In order to fit the AX15 to the 4BT, you can do as my96z and purchase a bell housing to convert the AX15 to a SBC bolt pattern. This bellhousing will allow you to mate the AX15 to the 4BT with Chevy flywheel housing. It has been proven that a healthy AX15 will live for a while behind a stock 4BT if driven lightly. A 170 HP 4BT and frequent use of the skinny pedal will leave you quickly regretting that you spent money on the conversion parts for the pile of scrap aluminum and steel.

The ZJ was available with several transfercases; both part time and fulltime. I would not consider using the viscous coupling fulltime cases (NV249). I would consider using an XJ/ZJ/WJ NP242 full time / part time transfercase or an XJ NP231 part time transfercase if they were free. If I had to invest in a transfercase, I'd use the part time NP241. The torque capacity of a NP241 is 3 times that of the NP231/242/247/249. The NP241 is readily available used for reasonable costs.

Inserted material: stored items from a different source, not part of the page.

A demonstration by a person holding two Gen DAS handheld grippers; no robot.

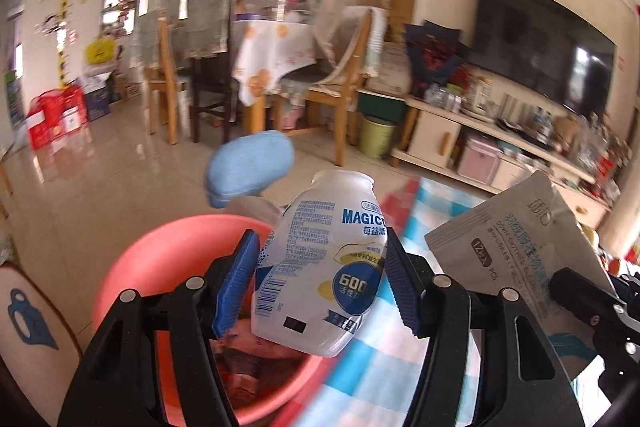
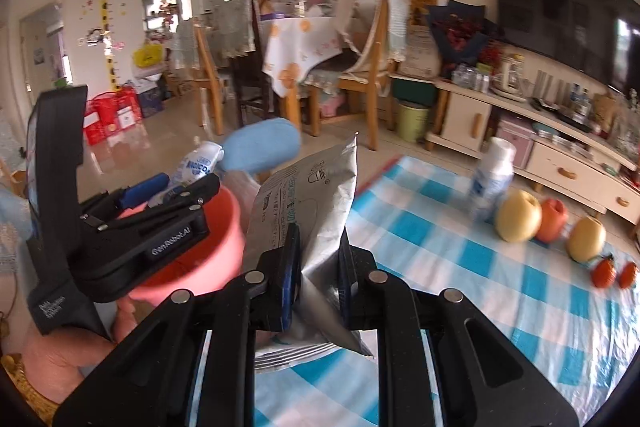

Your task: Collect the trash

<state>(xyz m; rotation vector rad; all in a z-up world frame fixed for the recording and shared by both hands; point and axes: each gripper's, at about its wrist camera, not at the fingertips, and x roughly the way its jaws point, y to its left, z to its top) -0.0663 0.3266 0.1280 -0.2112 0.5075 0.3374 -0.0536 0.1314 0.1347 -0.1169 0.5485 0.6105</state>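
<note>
Trash is in both grippers. The left gripper (image 1: 320, 283) is clamped on a white plastic drink bottle (image 1: 320, 267) with blue print, its blue pads pressing the bottle's sides; the bottle is held tilted above the near edge of a pink bin (image 1: 160, 259). The right gripper (image 2: 318, 283) is clenched on a crumpled silver wipes packet (image 2: 316, 211), which stands up between its pads over the desk (image 2: 440, 267), just right of the bin.

The left wrist view looks down into the bin, where dark reddish wrappers (image 1: 248, 367) lie at the bottom; it catches the packet only at its right edge. The right wrist view shows the bin from outside, with the left gripper and its bottle over the rim and the person's hand (image 2: 72, 347) below.

Only the right wrist view shows the blue-and-white checked cloth spreading to the right, with a second white bottle (image 2: 492, 179) standing on it, two yellow pears (image 2: 518, 215), an orange fruit (image 2: 552, 219) between them, and two small red fruits (image 2: 612, 273) nearer the edge.

A pale blue rounded object (image 1: 250, 163), blurred, sits behind the bin in both views.
</note>
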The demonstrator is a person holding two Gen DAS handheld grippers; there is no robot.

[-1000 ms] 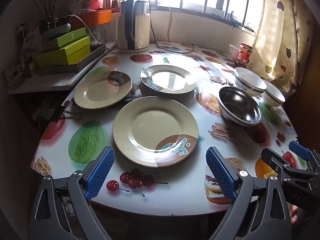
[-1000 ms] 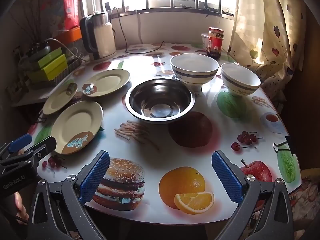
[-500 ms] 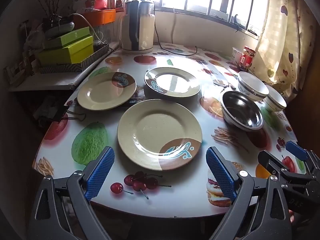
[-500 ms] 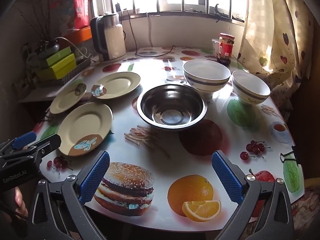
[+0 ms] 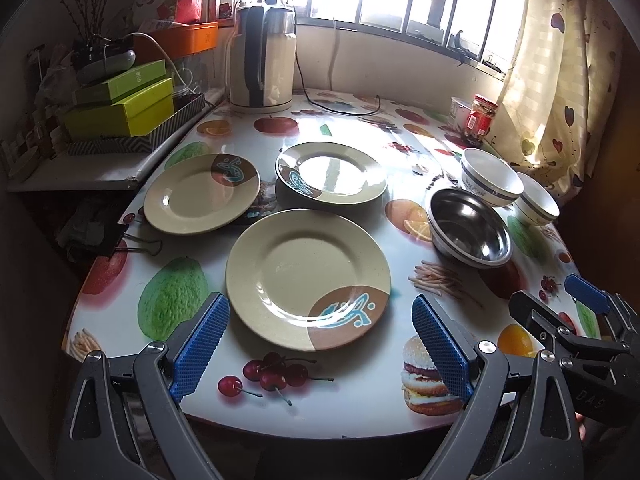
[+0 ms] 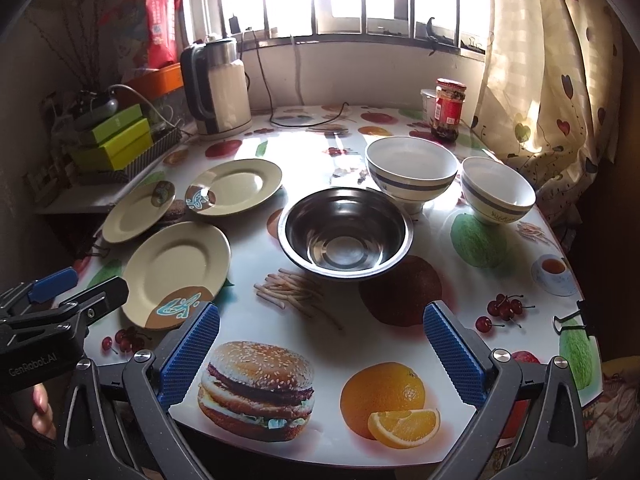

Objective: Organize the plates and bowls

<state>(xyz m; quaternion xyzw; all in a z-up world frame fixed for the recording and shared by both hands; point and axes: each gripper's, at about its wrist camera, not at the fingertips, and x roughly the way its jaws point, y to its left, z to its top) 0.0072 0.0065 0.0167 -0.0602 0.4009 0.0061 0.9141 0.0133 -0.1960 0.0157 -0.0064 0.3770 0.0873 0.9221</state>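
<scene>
Three cream plates with brown-and-blue patches lie on the fruit-print table: a near plate, a left plate and a far plate. A steel bowl sits mid-table, with two white blue-banded bowls behind it. My left gripper is open and empty, just short of the near plate. My right gripper is open and empty over the front edge, short of the steel bowl.
An electric kettle with its cord stands at the back. A red-lidded jar stands at the back right by the curtain. Green boxes sit on a side shelf to the left. Binder clips grip the tablecloth edges.
Both grippers have risen and drawn slightly nearer the table, so the dishes sit lower in both views. Both stay open. No dish has moved.
</scene>
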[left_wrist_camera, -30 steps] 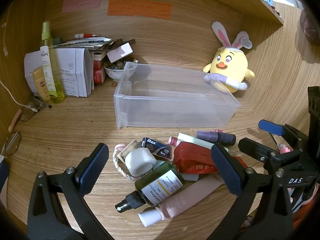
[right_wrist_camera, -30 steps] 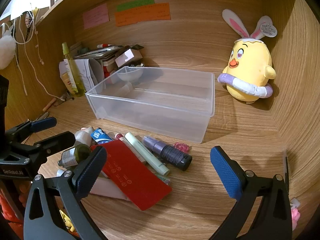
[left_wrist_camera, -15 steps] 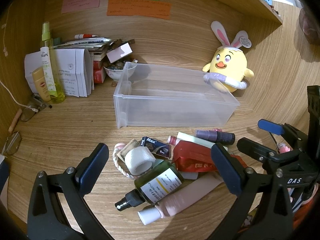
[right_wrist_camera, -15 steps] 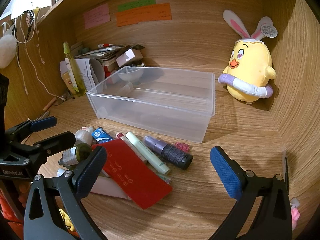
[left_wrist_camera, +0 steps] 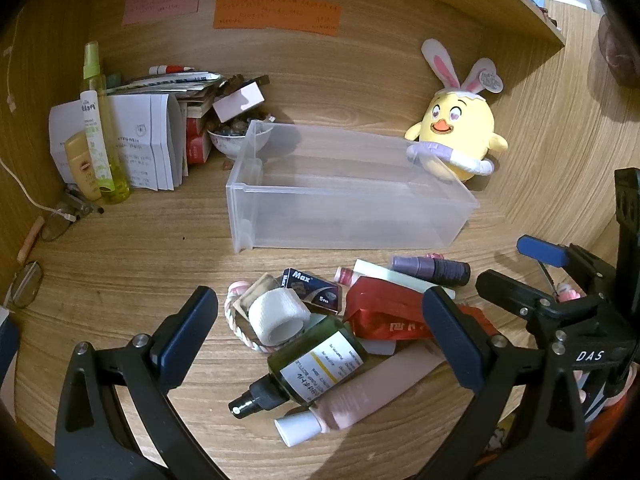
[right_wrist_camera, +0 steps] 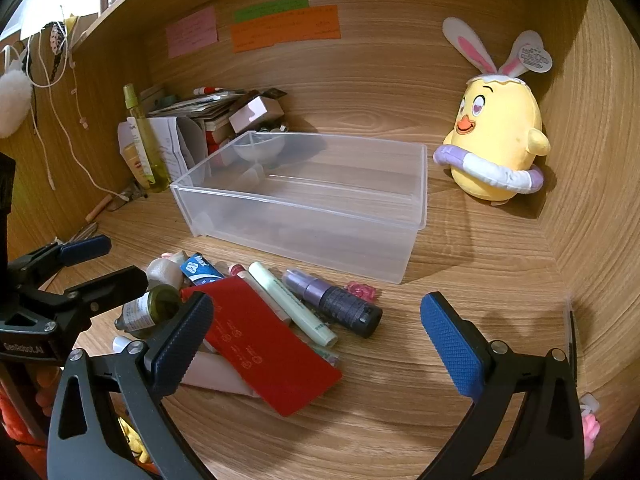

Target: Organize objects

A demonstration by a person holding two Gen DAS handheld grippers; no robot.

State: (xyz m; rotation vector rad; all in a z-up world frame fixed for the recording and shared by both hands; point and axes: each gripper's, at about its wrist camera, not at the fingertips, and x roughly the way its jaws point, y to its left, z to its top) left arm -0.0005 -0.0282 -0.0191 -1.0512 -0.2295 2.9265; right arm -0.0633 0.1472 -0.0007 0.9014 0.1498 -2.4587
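Note:
A clear plastic bin stands empty on the wooden desk. In front of it lies a pile: a dark green spray bottle, a pink tube, a white tape roll, a blue Max box, a red packet, a pale green tube and a purple tube. My left gripper hovers open over the bottle and tape. My right gripper hangs open over the red packet.
A yellow plush chick sits in the back right corner. Papers, boxes, a bowl and a yellow-green spray bottle crowd the back left. Glasses lie at the left edge. Bare desk lies right of the pile.
Both grippers have barely drifted; the pile and bin sit slightly higher in each view. Nothing was taken hold of or moved.

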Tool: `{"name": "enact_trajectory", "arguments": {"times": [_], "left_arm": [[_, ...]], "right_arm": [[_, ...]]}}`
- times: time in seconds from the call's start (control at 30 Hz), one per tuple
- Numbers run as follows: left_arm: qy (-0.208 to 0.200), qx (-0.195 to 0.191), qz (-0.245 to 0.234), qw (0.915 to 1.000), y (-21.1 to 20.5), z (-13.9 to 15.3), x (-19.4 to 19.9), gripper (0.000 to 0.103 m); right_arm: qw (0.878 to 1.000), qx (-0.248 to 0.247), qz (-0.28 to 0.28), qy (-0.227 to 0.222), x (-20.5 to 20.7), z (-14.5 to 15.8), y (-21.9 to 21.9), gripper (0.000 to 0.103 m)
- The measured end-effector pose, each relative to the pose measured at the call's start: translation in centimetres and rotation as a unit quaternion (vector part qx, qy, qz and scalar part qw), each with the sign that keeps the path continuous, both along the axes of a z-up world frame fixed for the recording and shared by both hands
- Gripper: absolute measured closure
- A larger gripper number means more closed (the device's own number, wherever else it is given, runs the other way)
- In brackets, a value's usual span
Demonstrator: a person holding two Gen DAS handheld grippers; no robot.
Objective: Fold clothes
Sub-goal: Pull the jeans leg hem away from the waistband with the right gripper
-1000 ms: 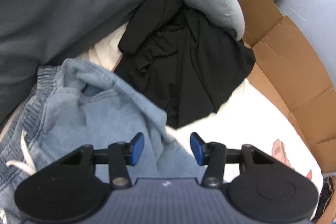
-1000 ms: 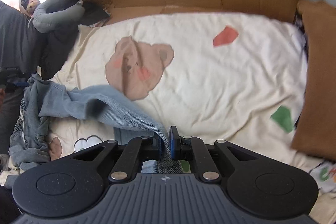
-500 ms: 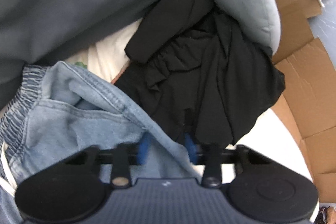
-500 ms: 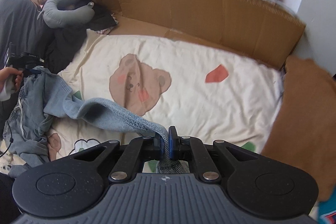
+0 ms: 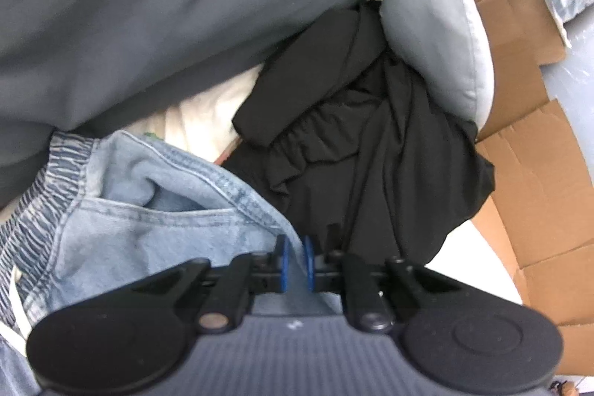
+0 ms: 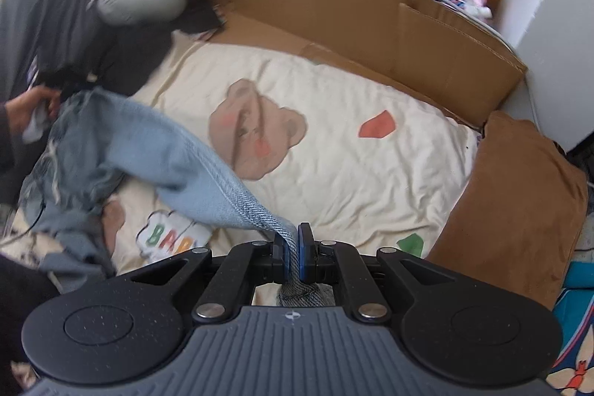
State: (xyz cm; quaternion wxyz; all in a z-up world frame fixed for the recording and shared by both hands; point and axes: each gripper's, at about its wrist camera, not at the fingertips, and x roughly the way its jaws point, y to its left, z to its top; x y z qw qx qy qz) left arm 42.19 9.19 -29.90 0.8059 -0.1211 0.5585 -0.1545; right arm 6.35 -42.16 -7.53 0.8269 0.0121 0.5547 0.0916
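Light blue jeans (image 5: 148, 221) with an elastic waistband fill the lower left of the left wrist view. My left gripper (image 5: 295, 260) is closing on a stitched edge of them, and its blue pads press the denim. In the right wrist view the jeans (image 6: 167, 154) stretch from the left up to my right gripper (image 6: 293, 249), which is shut on a leg end; the hem pokes out below the pads. The garment hangs lifted over a cream bear-print sheet (image 6: 352, 173). At far left a hand (image 6: 26, 110) holds the other gripper, blurred.
A crumpled black garment (image 5: 371, 154) lies just beyond the left gripper, beside a grey neck pillow (image 5: 427, 25) and a dark grey duvet (image 5: 148, 6). Cardboard walls (image 6: 352, 13) line the bed's far side. A brown cushion (image 6: 519, 203) sits at right.
My left gripper went from open to shut on the jeans' edge, moving closer to the black garment. My right gripper rose with the leg end, pulling the denim up off the sheet.
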Motion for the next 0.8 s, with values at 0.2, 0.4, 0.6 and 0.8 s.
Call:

In my opinion the WJ is a far better vehicle than the ZJ. No, the WJ was not available with a manual tranny, but I would not let that stop me from installing a manual tranny if I wanted one. I'd try to find a clutch / brake pedal assembly that I could modify / install. I'd start with the ZJ/XJ pedal assembly, then try a Dakota pedal assembly and keep experimenting until I got a fit. If I wanted to install a 4BT in a newer Jeep SUV type vehicle, the WJ would be my choice. The WJ was available with the NP247 full time transfercase and the NP242 full time / part time transfercase. I'd consider using a NP242 if it came in the WJ.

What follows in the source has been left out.